### TASK ITEM
Copy each line below that includes "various".

(Extracted records)
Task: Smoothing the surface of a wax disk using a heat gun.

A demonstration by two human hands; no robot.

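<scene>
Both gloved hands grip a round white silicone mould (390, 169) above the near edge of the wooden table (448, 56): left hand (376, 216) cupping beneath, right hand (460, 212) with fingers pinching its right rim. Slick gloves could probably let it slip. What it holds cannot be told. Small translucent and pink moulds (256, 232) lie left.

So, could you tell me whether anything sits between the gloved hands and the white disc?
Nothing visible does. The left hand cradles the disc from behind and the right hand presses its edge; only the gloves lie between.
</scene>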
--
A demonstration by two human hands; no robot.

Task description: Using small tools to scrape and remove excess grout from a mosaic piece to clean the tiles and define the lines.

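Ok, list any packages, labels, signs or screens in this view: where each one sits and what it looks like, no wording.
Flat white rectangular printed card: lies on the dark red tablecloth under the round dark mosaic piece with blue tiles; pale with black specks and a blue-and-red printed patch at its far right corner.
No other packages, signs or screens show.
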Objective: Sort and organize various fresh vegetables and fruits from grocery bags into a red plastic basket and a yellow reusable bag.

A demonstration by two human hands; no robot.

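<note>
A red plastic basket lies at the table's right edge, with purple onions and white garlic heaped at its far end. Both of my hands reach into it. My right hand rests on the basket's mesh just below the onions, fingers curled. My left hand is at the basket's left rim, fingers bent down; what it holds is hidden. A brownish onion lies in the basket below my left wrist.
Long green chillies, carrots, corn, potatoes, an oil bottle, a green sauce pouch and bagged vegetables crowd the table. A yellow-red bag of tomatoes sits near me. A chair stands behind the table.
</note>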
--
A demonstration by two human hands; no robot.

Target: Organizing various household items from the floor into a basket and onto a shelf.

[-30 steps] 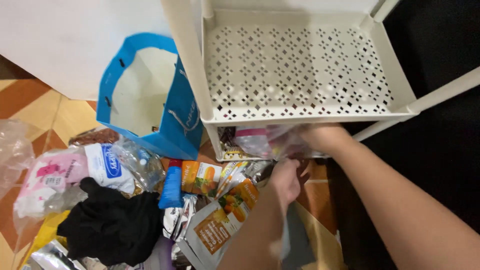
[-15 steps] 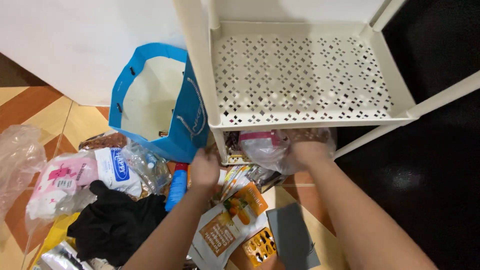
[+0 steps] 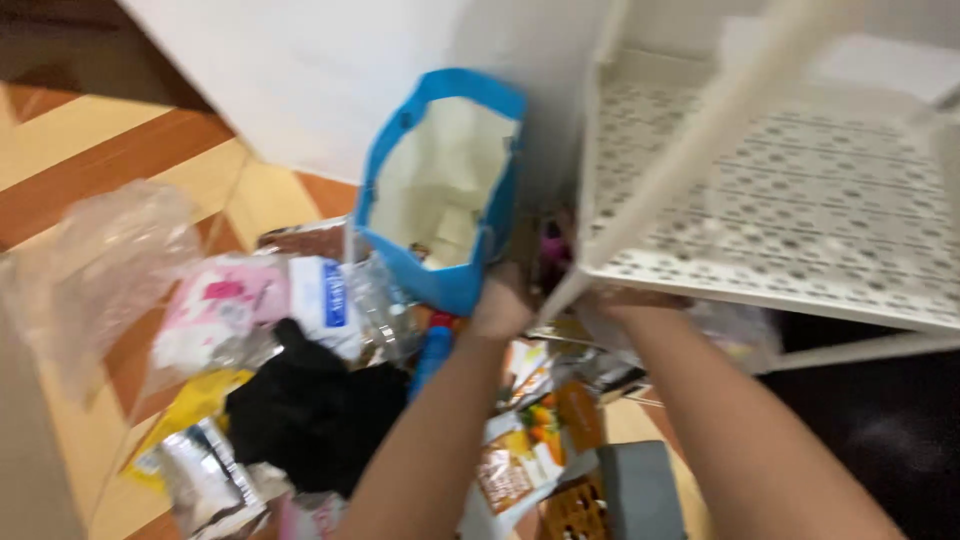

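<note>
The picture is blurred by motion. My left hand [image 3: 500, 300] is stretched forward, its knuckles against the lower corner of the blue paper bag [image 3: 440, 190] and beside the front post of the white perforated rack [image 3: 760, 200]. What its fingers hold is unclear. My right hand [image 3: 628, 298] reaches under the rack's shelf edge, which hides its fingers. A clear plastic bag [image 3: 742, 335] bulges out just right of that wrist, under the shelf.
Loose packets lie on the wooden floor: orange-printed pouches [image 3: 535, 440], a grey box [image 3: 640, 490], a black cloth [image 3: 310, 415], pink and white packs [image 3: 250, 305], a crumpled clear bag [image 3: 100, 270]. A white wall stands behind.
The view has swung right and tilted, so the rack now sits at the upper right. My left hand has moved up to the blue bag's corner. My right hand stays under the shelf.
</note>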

### RESULT
Objective: Sort and organize various fresh vegetables and fruits from grocery bags into a red plastic basket and a yellow reusable bag.
Target: Organizing various household items from the floor into a basket and onto a shelf.

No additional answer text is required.